作品データ
原題:Life After Beth
監督:ジェフ・ベイナ
脚本:ジェフ・ベイナ
出演:オーブリー・プラザ、デイン・デハーン、ジョン・C・ライリー、モリー・シャノン
音楽:ブラック・レベル・モーターサイクル・クラブ
制作:2014年、アメリカ
あらすじ(ネタバレなし)
ガールフレンドのベスを亡くしたザックは悲しみに沈んでいた。そんなある日、ベスの両親の家を訪れたザックが目撃したのは、生きて動いているベスの姿だった。驚いて問いただすザックに、ベスの両親は「葬式のあと、ベスがとつぜん蘇ったの」と告げるのだった。
『ライフ・アフター・ベス』の感想
オーブリー・プラザのゾンビっぷりが光る快作。
この女優さんはデフォルトでゾンビ目がチャームポイントだから、これほどの当たり役はないかもね。
最近『チャイルド・プレイ』の新作でスクリーム・クイーンを演じたばかりだが、ああいうミスマッチもまたおもしろい。
とにかくこの映画、オーブリーの魅力でもっているようなもの。
とくに後半、完全なゾンビになってゆくほど愛らしくなってくる。
オーブリーにしか出せない味わいといえる。
ボリス・カーロフのフランケンシュタイン、クリストファー・リーのドラキュラ、ロン・チャイニーのオペラ座の怪人などに並ぶ、歴史的な怪演と言っても過言ではない。

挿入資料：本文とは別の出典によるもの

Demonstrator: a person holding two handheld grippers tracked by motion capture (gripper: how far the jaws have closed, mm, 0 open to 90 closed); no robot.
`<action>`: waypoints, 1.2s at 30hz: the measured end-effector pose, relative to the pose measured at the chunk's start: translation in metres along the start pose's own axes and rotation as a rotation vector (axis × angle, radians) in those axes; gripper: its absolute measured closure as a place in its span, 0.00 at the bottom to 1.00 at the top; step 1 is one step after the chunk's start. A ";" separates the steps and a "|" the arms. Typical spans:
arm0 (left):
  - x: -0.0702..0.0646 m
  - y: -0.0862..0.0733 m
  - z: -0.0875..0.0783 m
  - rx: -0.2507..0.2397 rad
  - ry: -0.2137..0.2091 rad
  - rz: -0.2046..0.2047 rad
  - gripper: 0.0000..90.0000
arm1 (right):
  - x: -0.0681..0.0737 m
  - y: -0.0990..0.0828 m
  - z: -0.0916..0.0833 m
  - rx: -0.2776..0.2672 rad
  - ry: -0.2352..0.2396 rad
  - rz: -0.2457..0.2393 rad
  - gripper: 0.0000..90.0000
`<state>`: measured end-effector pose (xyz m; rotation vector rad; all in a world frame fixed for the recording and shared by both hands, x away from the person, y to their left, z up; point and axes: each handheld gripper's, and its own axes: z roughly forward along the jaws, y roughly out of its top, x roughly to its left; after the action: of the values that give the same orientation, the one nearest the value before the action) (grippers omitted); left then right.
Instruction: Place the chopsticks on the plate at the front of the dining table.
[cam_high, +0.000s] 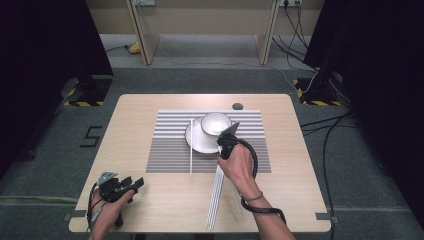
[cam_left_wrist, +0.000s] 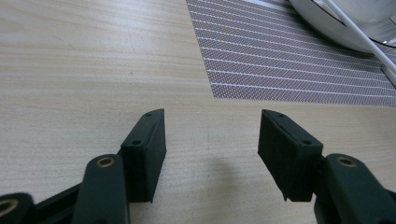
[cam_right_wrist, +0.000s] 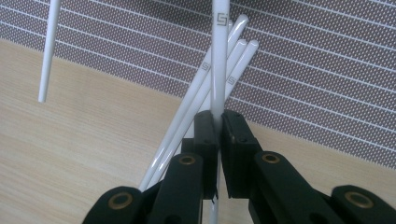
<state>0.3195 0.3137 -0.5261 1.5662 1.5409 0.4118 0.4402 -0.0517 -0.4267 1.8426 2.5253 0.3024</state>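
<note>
My right gripper (cam_right_wrist: 218, 122) pinches one white chopstick (cam_right_wrist: 218, 56), its long axis running near to far over the striped mat (cam_right_wrist: 327, 70); bare table (cam_high: 135, 125) lies left.

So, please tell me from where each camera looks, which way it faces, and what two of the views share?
High view: above the person's side, looking forward and down on the table; both forearms, left gripper, right gripper.
Left gripper view: low over the wood, facing the striped mat; its open jaws.
Right gripper view: looking down at loose chopsticks; its jaws shut on one chopstick.
Shared: mat and chopsticks.
</note>
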 end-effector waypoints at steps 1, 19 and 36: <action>0.000 0.000 0.000 0.000 0.000 0.000 0.46 | 0.000 0.000 0.000 0.001 -0.001 0.000 0.95; 0.000 0.000 0.000 0.000 0.000 0.000 0.46 | 0.004 0.004 0.000 -0.011 0.005 -0.003 0.95; 0.000 0.000 0.000 -0.001 -0.002 -0.002 0.46 | 0.010 0.010 0.001 -0.017 0.002 -0.009 0.95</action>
<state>0.3194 0.3139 -0.5261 1.5641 1.5409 0.4097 0.4472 -0.0392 -0.4254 1.8262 2.5235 0.3251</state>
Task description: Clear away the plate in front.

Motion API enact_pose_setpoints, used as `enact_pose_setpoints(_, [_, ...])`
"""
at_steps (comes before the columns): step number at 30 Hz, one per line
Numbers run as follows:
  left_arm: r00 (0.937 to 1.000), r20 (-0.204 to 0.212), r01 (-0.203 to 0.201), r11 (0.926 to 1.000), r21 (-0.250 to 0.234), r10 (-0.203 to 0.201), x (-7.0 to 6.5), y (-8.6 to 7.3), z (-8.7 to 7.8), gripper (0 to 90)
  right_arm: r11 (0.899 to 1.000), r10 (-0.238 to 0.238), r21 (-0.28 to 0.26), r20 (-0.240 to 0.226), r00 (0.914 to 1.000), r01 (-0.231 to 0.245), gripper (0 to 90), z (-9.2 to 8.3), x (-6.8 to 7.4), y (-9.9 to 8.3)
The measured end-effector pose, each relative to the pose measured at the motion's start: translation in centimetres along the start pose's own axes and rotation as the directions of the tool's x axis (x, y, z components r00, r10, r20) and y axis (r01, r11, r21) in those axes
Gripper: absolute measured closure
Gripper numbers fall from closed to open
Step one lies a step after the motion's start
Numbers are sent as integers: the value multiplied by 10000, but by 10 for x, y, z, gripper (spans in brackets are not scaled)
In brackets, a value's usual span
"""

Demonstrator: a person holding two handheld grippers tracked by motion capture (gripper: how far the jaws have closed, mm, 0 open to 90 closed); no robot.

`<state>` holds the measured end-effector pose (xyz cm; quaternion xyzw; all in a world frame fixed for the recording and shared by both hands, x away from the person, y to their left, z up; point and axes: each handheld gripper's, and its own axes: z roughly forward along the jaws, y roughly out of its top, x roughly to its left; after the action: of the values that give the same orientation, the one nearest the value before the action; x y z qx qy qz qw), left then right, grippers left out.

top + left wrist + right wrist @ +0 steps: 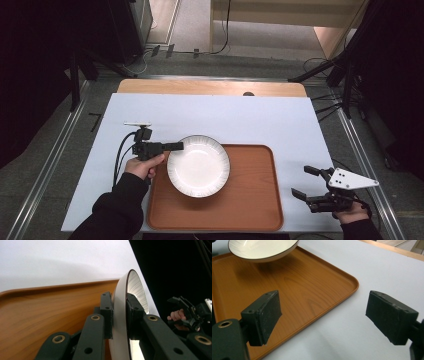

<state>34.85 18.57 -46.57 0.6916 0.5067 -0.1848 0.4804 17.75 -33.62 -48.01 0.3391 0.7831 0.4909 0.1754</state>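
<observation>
Slipping is the first danger here, because the left claw (pixel 176 146) grips the white plate (pixel 198 166) only at its left rim, one pad under the rim and one pad (pixel 134 308) inside it, as the left gripper view shows. The plate hangs over the upper left part of the wooden tray (pixel 250 200), and in the right gripper view a shadow lies under it, so I judge it is lifted and not resting. All the weight of the plate is then far from the pads, and the glazed surface is smooth; if the hand tilts or moves quickly, the plate can turn between the pads and its far edge can drop onto the tray. A hard landing may chip the thin rim (pixel 275 255) or make the tray slide on the white tabletop (pixel 210 115). If the claw lets go before the plate sits flat, the plate can also roll off the raised edge of the tray toward the left side. More to the right, the tray is bare, so there is enough place to set the plate down. At the far right, the right claw (pixel 306 182) stands open with nothing between its pads, near the tabletop edge and apart from the tray; it gives no support now, so a mistake of the left hand has no correction.
</observation>
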Motion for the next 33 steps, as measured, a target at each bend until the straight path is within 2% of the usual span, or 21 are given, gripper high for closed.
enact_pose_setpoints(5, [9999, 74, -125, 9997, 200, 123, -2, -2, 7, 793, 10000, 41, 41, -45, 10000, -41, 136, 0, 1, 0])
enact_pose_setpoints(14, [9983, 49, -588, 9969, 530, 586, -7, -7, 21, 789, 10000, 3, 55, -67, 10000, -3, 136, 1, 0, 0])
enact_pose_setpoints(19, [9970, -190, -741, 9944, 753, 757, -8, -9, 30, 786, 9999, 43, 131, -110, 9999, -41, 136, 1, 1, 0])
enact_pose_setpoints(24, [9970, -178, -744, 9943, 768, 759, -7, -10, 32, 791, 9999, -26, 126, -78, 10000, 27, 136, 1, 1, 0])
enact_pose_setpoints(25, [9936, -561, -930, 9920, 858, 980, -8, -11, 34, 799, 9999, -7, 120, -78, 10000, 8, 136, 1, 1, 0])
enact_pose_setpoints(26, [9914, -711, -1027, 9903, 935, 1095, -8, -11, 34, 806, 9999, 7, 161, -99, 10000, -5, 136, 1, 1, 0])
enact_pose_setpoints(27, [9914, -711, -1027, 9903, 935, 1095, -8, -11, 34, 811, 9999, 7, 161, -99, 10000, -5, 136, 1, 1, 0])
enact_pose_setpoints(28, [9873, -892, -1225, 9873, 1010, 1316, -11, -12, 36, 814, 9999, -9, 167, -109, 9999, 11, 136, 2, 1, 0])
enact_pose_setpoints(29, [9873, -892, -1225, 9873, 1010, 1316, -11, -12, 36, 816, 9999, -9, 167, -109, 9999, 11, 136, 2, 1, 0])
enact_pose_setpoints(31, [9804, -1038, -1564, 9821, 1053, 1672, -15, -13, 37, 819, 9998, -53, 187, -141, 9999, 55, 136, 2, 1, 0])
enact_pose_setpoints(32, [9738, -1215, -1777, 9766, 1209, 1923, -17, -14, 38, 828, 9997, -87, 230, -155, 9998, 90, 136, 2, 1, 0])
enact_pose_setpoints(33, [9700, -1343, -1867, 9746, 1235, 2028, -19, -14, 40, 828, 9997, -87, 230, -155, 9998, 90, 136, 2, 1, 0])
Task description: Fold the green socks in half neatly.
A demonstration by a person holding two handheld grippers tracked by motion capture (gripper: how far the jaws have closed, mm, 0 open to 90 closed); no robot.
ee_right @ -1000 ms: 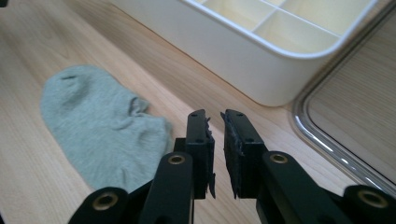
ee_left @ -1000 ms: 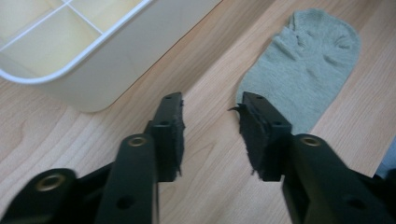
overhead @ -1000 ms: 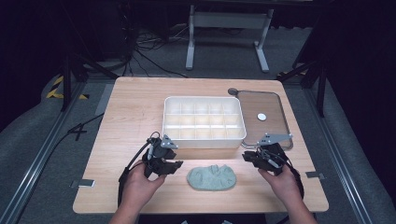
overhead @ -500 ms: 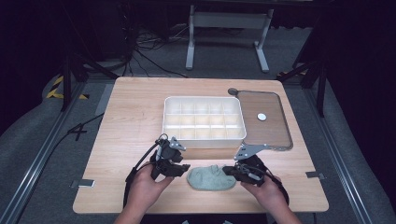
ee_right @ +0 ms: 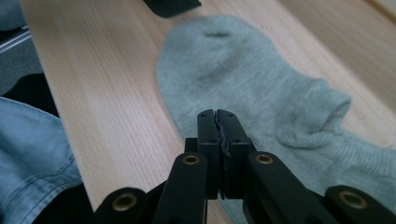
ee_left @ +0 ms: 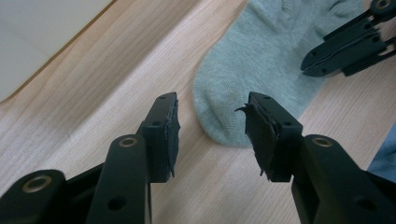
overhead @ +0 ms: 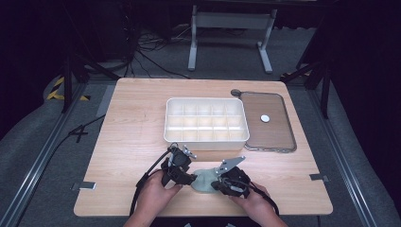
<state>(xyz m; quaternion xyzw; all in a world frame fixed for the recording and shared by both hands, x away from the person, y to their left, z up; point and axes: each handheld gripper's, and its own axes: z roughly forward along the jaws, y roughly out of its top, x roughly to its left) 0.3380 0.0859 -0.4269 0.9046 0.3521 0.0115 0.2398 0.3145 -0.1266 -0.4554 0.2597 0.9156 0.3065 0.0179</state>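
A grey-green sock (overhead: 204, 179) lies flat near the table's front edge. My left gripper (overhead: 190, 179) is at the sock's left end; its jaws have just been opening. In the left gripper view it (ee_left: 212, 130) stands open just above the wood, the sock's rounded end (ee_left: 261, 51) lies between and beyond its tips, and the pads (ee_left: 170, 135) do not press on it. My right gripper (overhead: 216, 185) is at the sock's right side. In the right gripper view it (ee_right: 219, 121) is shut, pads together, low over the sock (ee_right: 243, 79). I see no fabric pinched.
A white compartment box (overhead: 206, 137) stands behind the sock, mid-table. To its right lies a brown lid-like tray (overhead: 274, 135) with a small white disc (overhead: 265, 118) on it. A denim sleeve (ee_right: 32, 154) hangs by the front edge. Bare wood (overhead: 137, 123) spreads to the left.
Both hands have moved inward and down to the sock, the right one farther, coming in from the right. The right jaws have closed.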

また、この手の美少女がゾンビになる作品といえば、ウェス・クレイヴンの『デッドリー・フレンド』と大槻ケンヂの『ステーシー』が思い出されるが、間違いなくこの『ライフ・アフター・ベス』の素晴らしさはかの2作品さえも超えている。
などと、オーブリー・プラザの存在感に注目するとこれは間違いなく5つ星の大傑作なのだが、しかし少し残念な問題もあった。
というのも、気になる点が2つほど。
1つ目は、導入部がイマイチぱっとしないこと。
まるでストーリー途中の中だるみから映画が始まってるみたいな印象で、タイトルテロップがなかったら「もう始まって20分くらいたっているのかな」と勘違いしてしまいそうな生ぬるさ。
アートな映画だったら効果的かもしれないが、このてのコメディ&ホラーでこの導入部は流石にない。
もう1つの問題点は、最後の方にちょっと余計なゴミが付いている点。
↓ここから先はネタバレあり↓
どうもアメリカ映画って、恋愛もので、相方が死ぬか別れるかで失われてしまうストーリーの場合、最後にわざわざ「次の人」をほのめかしたがるきらいがある。
まるでそうしないと映画が終われないとでも思っているかのようだ。
ゼメキス監督の『キャスト・アウェイ』なんかもそうだが、「いらないなあ」と思うことがほとんど。
どうせ次の人をほのめかすなら、『アデル、ブルーは熱い色』くらいボヤーッと描いてほしい。
アナ・ケンドリックは好きだから出ていたのは嬉しいが、どうせなら意地悪なライバルかなんかで、最後ゾンビに喰われるか何かで出てきてくれたらよかったな。
まあしかし、気になるところはあるものの、この映画が心に残る名作であることには変わりない。
多少の欠点が気になってしまうのは、逆にこの映画の魅力が深いことの証明だともいえる。
最後の30分など、印象に残るいいシーンがたくさんあった。
評価
映画の出来としては3つ星だが、個人的にかなり気に入ったので。